**TASK**
Print the lines of the data, starting with the first, up to and including the line where "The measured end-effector" appears.

**PROVIDED MATERIAL**
*** Block opens ***

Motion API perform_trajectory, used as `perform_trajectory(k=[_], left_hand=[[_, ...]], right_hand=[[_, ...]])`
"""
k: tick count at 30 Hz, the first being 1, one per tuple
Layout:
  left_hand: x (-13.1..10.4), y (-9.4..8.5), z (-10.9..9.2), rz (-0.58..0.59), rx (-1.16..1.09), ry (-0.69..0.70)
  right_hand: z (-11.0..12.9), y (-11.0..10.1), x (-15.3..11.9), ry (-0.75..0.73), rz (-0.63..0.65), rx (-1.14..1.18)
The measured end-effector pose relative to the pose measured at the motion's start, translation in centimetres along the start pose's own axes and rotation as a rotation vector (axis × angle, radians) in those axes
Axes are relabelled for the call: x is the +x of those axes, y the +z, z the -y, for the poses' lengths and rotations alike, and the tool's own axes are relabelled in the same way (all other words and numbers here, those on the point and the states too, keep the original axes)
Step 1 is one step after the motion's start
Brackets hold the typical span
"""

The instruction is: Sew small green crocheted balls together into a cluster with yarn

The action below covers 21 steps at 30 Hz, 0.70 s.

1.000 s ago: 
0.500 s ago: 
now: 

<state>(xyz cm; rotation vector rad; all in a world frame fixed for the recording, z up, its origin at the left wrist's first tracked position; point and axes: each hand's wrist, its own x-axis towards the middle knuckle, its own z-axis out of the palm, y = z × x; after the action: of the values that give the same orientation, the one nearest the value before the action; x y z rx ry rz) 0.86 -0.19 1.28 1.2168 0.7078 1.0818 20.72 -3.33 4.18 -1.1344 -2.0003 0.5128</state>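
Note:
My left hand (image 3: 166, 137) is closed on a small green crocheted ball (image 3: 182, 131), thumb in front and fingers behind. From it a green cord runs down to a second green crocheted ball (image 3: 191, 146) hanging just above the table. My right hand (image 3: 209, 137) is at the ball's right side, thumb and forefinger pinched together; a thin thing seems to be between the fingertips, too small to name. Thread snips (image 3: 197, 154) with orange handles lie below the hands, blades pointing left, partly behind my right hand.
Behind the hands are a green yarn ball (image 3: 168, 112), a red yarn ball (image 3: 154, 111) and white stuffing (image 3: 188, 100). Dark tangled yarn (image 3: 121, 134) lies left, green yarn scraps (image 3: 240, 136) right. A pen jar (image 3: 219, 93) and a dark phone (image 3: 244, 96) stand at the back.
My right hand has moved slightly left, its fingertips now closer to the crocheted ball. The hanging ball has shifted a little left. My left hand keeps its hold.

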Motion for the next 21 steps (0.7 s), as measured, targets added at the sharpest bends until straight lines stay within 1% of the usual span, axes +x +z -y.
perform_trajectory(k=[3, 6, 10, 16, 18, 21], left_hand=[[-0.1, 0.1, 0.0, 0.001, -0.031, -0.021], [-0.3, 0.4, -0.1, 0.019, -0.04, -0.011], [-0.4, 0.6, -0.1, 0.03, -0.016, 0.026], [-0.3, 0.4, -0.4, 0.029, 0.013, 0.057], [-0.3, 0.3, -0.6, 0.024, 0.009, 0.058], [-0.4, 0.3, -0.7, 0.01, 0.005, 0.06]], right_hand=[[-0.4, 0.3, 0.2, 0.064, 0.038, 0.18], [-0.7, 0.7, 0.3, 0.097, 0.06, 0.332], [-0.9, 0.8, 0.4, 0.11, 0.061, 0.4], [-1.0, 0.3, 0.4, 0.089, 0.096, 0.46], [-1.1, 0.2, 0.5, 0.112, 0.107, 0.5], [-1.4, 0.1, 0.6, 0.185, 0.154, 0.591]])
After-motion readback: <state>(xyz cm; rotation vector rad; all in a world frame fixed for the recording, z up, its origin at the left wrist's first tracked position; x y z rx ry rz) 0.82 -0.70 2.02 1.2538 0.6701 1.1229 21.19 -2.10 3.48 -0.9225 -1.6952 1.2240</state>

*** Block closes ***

**WRITTEN REPLY**
Motion API perform_trajectory, used as `perform_trajectory(k=[_], left_hand=[[_, ...]], right_hand=[[_, ...]])`
"""
k: tick count at 30 Hz, the first being 1, one per tuple
Layout:
  left_hand: x (-13.1..10.4), y (-9.4..8.5), z (-10.9..9.2), rz (-0.58..0.59), rx (-1.16..1.09), ry (-0.69..0.70)
  right_hand: z (-11.0..12.9), y (-11.0..10.1), x (-15.3..11.9), ry (-0.75..0.73), rz (-0.63..0.65), rx (-1.14..1.18)
The measured end-effector pose relative to the pose measured at the motion's start, translation in centimetres along the start pose's own axes and rotation as a rotation vector (axis × angle, radians) in those axes

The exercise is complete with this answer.